Question

Find all the natural numbers $n$ such that $n^2$ does not divide $(n-2)!$ .

Answer 1

Suppose $n=pqr$, where $p<q$ are primes and $r>1$.

Then, $p\le 2,q\ge 3$ and $r\ge 2$, not necessarily a prime.

Thus, we have
$n-2\ge n-p=pqr-p\ge 5p>p$
$n-2\ge n-q=q(pr-1)\ge 3q>q$
$n-2\ge n-pr=pr(q-1)\ge 2pr>pr$
$n-2\ge n-qr=qr(p-1)\ge qr$
Observe that $p,q,pr,qr$ are all distinct.

Hence, there product divides $(n-2)$ !.

Thus, $n^2=p^2{q}^2{r}^2$ devides $(n-2)!$

In this case, $n=pq$ where $p,q$ are distinct primes $n=p^k$ for some $p$.
Case 1. Suppose $n=pq$ for some primes $p,q$ where $2<p<q$.

Then, $p\ge 3$ and $q\ge 5$ .
In this case,
$n-2>n-p=p(q-1)\ge 4p$
$n-2>n-q=q(p-1)\ge 2q$
Thus, $p,q,2p,2q$ are all distinct numbers in the set {1, 2, 3, ...., n - 2}.

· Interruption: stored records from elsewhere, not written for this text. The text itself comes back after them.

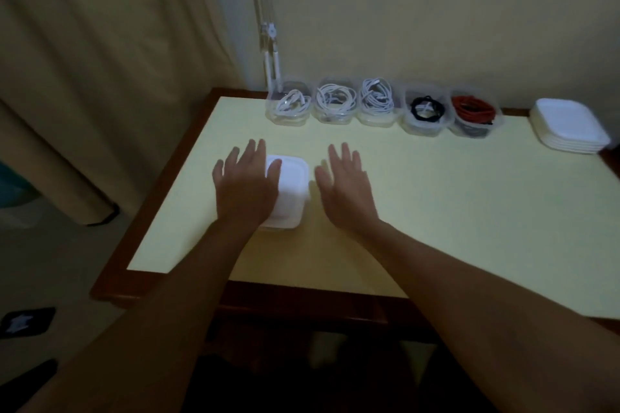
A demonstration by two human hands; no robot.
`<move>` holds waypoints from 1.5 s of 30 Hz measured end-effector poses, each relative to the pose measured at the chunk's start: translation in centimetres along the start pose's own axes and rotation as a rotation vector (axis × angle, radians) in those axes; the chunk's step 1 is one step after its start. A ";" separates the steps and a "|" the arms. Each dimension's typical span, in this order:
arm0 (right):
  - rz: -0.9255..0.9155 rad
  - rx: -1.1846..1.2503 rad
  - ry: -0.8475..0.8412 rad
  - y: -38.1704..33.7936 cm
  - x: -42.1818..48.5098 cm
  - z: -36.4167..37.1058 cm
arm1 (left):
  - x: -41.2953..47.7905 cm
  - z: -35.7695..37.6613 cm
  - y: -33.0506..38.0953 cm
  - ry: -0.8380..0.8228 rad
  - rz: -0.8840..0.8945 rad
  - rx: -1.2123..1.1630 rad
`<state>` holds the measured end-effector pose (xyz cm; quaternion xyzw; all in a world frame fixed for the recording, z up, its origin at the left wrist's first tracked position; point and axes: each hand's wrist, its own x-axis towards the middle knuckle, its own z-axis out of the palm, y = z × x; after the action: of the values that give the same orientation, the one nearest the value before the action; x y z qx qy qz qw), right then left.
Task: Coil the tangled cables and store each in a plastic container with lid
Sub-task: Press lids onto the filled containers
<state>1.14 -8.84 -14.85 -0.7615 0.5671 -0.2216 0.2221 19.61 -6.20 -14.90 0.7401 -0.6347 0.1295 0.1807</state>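
Observation:
A plastic container with a white lid (291,189) sits on the pale yellow table (436,211), near its left side. My left hand (246,183) lies flat with straight fingers over the lid's left part. Just right of the container, my right hand (344,186) is spread flat, palm down, and holds nothing. Along the far edge stands a row of several clear open containers: three with coiled white cables (335,100), one with a black cable (426,108), one with a red cable (473,109).
A stack of white lids (568,126) rests at the table's far right. A white lamp arm (271,54) rises at the back by the wall. A curtain (100,60) hangs at left. The table's brown wooden rim (302,298) faces me.

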 end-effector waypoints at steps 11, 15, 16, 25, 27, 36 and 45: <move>0.296 -0.479 0.036 20.1 -5.9 -10.0 | -4.6 4.9 17.5 -0.509 0.222 -0.167; 0.297 -0.464 0.064 22.4 -3.5 -11.3 | -4.3 6.0 19.4 -0.479 0.272 -0.118; 0.308 -0.458 0.090 22.9 -2.6 -11.5 | -4.0 6.1 19.9 -0.476 0.286 -0.122; 0.302 -0.290 0.333 26.1 6.2 -12.6 | -1.7 8.0 22.9 -0.415 0.309 -0.164; 0.295 -0.281 0.369 26.7 7.9 -13.0 | -1.3 8.5 23.2 -0.404 0.313 -0.160; 0.284 -0.215 0.421 28.4 10.2 -13.7 | -0.2 9.0 24.1 -0.393 0.295 -0.167; 0.256 -0.113 0.416 27.0 3.4 -13.8 | 0.0 8.7 24.1 -0.407 0.275 -0.195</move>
<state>-26.76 -20.31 -19.36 -0.6327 0.7040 -0.3116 0.0838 -4.48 -13.10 -20.26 0.6370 -0.7619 -0.0603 0.1006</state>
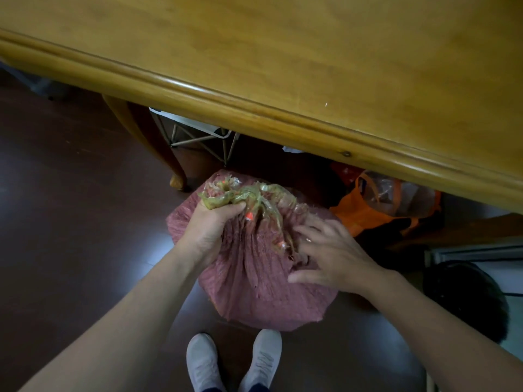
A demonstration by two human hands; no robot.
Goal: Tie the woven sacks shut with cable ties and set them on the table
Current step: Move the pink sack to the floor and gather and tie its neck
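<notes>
Gripping the woven sack (pixel 254 281) by its bunched neck with left hand (pixel 209 226) (on floor (pixel 70 199), near table (pixel 283 52)); resting right hand (pixel 331 256) on it, fingers spread.

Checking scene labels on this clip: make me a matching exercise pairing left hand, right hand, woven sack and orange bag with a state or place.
Things: 1 left hand; 2 right hand; 3 woven sack; 4 orange bag.
States: A tucked under the table; B on the floor ahead of the shoes; C fingers spread on the sack; D grips the bunched sack mouth.
Pairs: 1-D, 2-C, 3-B, 4-A.
</notes>
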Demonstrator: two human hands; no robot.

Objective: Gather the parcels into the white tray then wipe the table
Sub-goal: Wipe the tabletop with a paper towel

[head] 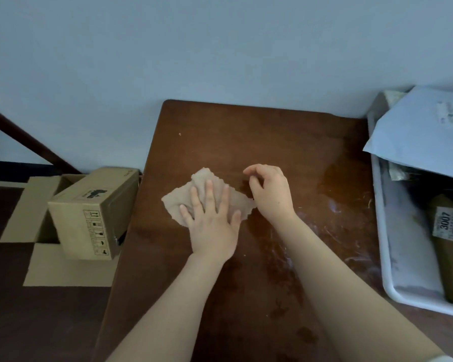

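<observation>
Pressing a beige cloth (174,201) flat near the middle of the tabletop (272,142), toward its left edge, the left hand (211,226) lies with fingers straight and spread. The right hand (268,192) sits at the cloth's right corner with fingers curled; whether it pinches the cloth cannot be told. Parcels, a pale blue one (424,137) over a brown one (447,246), lie in the white tray (382,257) at the right edge, and cardboard boxes (94,210) stand on the floor off the left edge.
</observation>
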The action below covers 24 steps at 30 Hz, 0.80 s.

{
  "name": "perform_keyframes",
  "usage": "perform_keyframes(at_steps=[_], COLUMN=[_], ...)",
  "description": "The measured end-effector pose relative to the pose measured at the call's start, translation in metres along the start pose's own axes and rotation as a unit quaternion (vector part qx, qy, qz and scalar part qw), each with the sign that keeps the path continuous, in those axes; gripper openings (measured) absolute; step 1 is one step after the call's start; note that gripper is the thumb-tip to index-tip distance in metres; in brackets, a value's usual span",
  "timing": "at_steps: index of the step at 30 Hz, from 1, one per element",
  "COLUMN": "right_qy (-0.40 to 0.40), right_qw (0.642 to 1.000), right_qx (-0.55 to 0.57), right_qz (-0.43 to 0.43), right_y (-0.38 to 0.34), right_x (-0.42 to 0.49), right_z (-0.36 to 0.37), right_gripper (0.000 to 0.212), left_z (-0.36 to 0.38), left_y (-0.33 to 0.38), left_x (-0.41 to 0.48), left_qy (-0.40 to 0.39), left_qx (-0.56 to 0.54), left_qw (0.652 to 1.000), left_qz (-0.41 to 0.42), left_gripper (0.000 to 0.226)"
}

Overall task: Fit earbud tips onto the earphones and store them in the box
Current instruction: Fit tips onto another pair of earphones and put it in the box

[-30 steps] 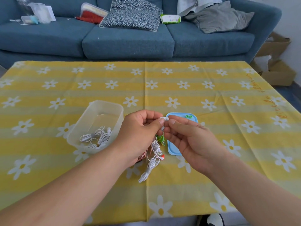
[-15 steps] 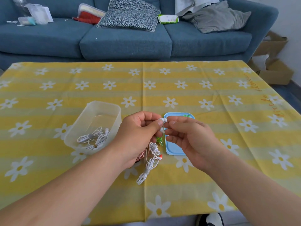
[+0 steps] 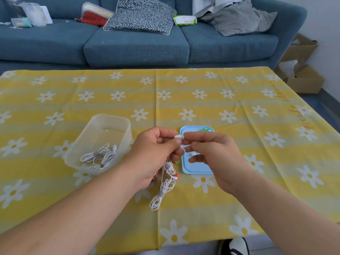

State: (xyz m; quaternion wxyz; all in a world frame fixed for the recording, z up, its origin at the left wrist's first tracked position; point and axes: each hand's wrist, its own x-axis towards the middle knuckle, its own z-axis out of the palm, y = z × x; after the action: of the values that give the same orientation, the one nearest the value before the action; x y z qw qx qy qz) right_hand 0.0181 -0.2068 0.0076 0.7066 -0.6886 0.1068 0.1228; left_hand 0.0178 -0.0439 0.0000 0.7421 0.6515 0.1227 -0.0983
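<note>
My left hand [image 3: 156, 153] pinches a white earbud [image 3: 178, 137] above the table, and its white cable [image 3: 163, 188] hangs down to the cloth, with an orange tip showing on it. My right hand [image 3: 211, 151] meets it, fingertips closed on the same earbud or a tip; which one I cannot tell. Under the right hand lies the blue lid [image 3: 195, 168], with two green tips [image 3: 205, 129] at its far edge. The clear plastic box [image 3: 103, 142] to the left holds coiled white earphones [image 3: 100, 157].
The table wears a yellow daisy cloth [image 3: 184, 92]. Behind it stands a blue sofa [image 3: 136, 43] with cushions and packets. Cardboard boxes [image 3: 301, 70] sit on the floor at the right. A shoe [image 3: 237, 245] shows below the table's near edge.
Both hands stay together at the earbud with only slight finger shifts. The view has tilted a little.
</note>
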Motion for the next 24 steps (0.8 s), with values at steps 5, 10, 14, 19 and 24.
perform_keyframes(at_steps=[5,10,14,19,24], right_qy=[-0.008,-0.028,-0.012,0.091,0.023], right_qw=[0.999,0.993,0.999,0.962,0.881], right_qx=[0.048,0.096,0.022,-0.255,-0.471], right_qz=[0.021,0.068,0.039,-0.031,-0.031], right_y=[-0.002,-0.004,-0.004,0.001,0.029], right_x=[-0.001,0.0,0.003,0.02,0.035], right_z=[0.0,0.0,-0.002,-0.016,-0.014], right_gripper=[0.034,0.035,0.034,0.027,0.025], left_z=[0.003,0.002,0.002,-0.001,-0.008], left_y=[0.001,0.002,0.002,0.001,0.0], left_x=[0.0,0.0,0.0,0.0,-0.001], left_qy=[-0.002,0.009,0.01,0.008,0.006], left_qx=[-0.014,-0.012,-0.013,-0.027,-0.036], left_qw=[1.0,1.0,1.0,0.999,0.999], left_qz=[-0.008,-0.011,-0.019,-0.034,-0.04], left_gripper=[0.013,0.012,0.013,0.015,0.016])
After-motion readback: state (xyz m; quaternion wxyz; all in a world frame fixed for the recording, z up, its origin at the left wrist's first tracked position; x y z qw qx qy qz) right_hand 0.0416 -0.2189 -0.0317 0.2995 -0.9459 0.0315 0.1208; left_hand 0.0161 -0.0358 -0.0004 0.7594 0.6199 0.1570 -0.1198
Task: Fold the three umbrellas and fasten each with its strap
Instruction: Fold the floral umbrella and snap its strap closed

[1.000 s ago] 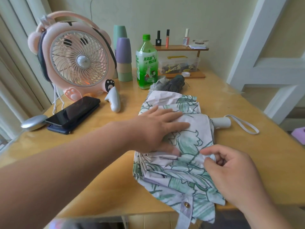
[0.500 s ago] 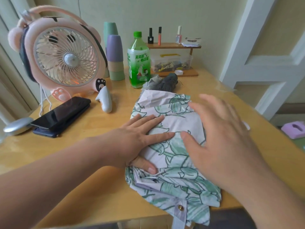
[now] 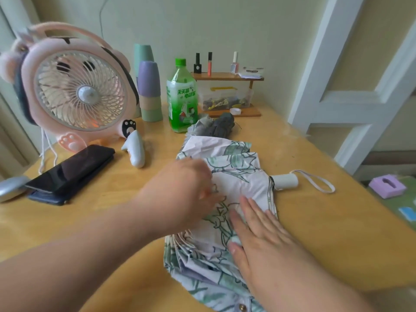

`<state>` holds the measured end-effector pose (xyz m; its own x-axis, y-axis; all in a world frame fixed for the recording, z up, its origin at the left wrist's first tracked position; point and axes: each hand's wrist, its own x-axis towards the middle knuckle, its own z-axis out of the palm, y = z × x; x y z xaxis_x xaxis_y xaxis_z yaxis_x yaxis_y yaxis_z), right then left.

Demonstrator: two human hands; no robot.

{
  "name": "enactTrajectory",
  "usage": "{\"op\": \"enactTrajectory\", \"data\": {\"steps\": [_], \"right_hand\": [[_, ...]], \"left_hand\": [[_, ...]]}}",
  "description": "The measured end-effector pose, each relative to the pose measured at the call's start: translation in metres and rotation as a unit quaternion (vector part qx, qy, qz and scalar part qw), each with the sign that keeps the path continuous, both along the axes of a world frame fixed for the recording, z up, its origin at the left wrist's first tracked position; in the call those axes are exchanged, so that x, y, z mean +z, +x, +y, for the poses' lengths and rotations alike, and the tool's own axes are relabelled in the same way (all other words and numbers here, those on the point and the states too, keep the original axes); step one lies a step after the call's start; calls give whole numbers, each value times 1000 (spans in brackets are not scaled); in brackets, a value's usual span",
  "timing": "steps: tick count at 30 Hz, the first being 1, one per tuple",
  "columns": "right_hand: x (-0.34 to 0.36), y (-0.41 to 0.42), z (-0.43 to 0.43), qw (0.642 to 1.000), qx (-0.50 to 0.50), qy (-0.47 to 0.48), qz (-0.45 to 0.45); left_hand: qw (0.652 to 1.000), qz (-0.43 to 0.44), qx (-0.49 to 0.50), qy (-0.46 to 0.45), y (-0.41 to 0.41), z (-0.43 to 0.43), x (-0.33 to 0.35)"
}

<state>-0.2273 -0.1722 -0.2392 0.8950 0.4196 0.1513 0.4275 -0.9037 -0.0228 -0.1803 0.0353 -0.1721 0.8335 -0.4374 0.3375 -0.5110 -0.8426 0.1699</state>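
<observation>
A white umbrella with a green leaf print lies collapsed across the wooden table, its white handle and wrist loop pointing right. My left hand is blurred over the canopy's left side, fingers curled at the fabric; whether it grips the cloth is unclear. My right hand lies flat with straight fingers pressing the folds down. The umbrella's strap with a brass snap hangs at the near edge. A folded grey umbrella lies behind.
A pink desk fan stands at the back left, with stacked cups, a green bottle and a small wooden shelf behind. Two phones and a white gadget lie left. A white door frame stands to the right.
My right hand dropped from above the canopy's middle to press flat on its nearer right part, uncovering the handle. My left hand shifted slightly and its fingers curled at the fabric.
</observation>
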Motion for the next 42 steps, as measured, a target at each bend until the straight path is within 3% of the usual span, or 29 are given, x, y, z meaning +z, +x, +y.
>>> {"op": "enactTrajectory", "data": {"steps": [2,4,8,10,13,15,19,21,24,30,33,37,42], "right_hand": [[0,-5,-1,1000,5,-4,-23],[3,-11,-6,1000,13,-6,-13],[67,-12,-25,983,74,-42,163],[110,-2,-40,975,6,68,213],[125,57,-48,951,-72,297,43],[112,115,-36,923,-124,362,23],[90,198,-11,932,-125,291,180],[92,214,-1,945,-82,237,208],[114,215,8,976,-29,167,140],[138,163,0,973,34,226,-2],[120,138,-14,952,31,296,-77],[115,136,-24,907,-77,396,-119],[96,142,-21,828,-176,528,74]], "left_hand": [[996,-64,20,-60,8,-30,-1],[995,-85,-4,-55,12,-50,-19],[987,-151,-22,42,5,-46,-65],[986,-161,-23,42,0,-45,-69],[988,-147,0,46,0,-47,-71],[989,-130,0,75,2,-47,-73],[988,-127,-16,87,4,-45,-75],[989,-128,-18,78,5,-45,-77],[992,-115,-35,43,5,-42,-77],[991,-91,-92,-21,2,-38,-67],[988,-94,-122,-12,2,-38,-65],[987,-78,-142,0,2,-40,-67],[987,-72,-145,9,0,-40,-66]]}}
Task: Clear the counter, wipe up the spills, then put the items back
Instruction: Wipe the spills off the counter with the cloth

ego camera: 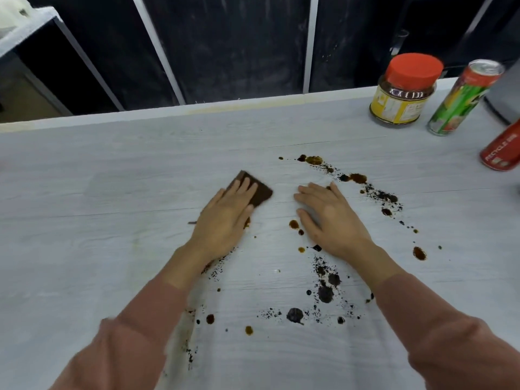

We see that $n^2=p^2{q}^2$ divides $(n-2)!$.

We conclude that $n=2q$ for some prime numbers $q\ge 3$.

Note that, $n-2=2q-2<2q$ in this case so that $n^2$ does not divide $(n-2)!$
Case 2. Suppose $n=k^p$ for some prime $p$.

We observe that $p,2p,3p,...,(p^{k-1}-1)p$ all lie in the set {1, 2, 3, ...,$n-2$ }.

If $p^{k-1}-1\ge 2k$, then there are at least $2k$ multiples of $p$ in the set {1, 2, 3, ..., $n-2$ }.

Hence, $n^2=p^{2k}$ divides $(n-2)!$.

Thus, $p^{k-1}-1<2k$.

If $k\ge 5$, then $p^{k-1}-1\ge 2^{k-1}-1\ge 2k$, which maybe proved by an easy induction.

Hence, $k\le 4$.

If $k=1$, we get $n=p$, a prime.

If $k=2$, then $p-1<4$ so that $p=2$ or 3; we get

$n=2^2=4$ or $n=3^2=9$.

For $k=3$, we have $p^2-1<6$ giving $p=2$; $n=2^3=8$ in this case.

Finally , $k=4$ gives $p^3-1<8$.

Again, $p=2$ and $n=2^4=16$.

However, $n^2=2^8$ divides $14!$ and hence it is not a solution.
Thus, $n=2,2p$ for some prime $p$ or $n=8,9$.

It is easy to verify that these satisfy the conditions of the problem.